Psychoanalytisch Woordenboek

Hypochondrie

  • Duits: Hypochondrie, die
  • Frans: hypochondrie

In de DSM-IV (300.7, p. 273) wordt de “ingebeelde ziekte” als volgt omschreven: ‘Preoccupatie met de vrees of de opvatting een ernstige ziekte te hebben, gebaseerd op een verkeerde interpretatie van lichamelijke symptomen.’ Ondanks adequaat medisch onderzoek en geruststelling slaagt men er niet in die preoccupatie te doen verdwijnen. Hypochondrische klachten in wijdere zin kunnen horen bij een variëteit van neurotische of psychotische stoornissen.
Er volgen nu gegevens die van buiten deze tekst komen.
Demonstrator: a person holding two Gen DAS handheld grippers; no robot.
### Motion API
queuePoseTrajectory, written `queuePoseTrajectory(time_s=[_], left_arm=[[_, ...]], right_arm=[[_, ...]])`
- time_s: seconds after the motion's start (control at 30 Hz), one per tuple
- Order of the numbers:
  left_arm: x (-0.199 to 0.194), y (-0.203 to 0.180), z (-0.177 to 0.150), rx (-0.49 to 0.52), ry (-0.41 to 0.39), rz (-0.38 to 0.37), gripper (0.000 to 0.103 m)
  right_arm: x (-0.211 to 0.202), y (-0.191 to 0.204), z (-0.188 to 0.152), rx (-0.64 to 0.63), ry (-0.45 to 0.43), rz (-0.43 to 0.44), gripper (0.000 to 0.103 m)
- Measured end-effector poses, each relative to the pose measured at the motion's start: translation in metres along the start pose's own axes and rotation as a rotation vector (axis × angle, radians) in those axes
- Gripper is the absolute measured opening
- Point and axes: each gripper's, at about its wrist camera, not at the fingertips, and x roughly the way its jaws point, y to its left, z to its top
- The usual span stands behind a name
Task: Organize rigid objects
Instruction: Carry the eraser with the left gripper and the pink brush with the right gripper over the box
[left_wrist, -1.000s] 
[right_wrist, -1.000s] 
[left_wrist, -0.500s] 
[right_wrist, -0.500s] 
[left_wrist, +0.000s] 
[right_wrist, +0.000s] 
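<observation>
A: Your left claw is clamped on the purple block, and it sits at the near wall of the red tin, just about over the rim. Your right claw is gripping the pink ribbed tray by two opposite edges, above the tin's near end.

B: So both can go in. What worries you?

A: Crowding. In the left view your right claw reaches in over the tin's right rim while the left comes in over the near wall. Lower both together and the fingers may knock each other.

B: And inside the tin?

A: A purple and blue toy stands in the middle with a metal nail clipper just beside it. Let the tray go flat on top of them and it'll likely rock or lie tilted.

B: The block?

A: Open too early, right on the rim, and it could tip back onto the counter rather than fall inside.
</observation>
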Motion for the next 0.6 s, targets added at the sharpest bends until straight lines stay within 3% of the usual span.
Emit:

Freud schrijft onder andere over hypochondrische angsten bij Schreber (1911c) en in verband met masturbatie (1912f).

Literatuur

  • APA (1995) Beknopte handleiding bij de diagnostische criteria van de DSM-IV. (American Psychiatric Association) Swets & Zeitlinger, Amsterdam/Lisse.
  • Freud, S. (1911c) ‘Psychoanalytische opmerkingen over een autobiografisch beschreven geval van paranoia (dementia paranoides)’ [‘Het geval Schreber’], Werken 5: 340, 347-406.
  • Freud, S. (1912f) ‘Ter inleiding van de discussie over onanie’ en ‘Slotwoord’, Werken 5: 503, 506-515.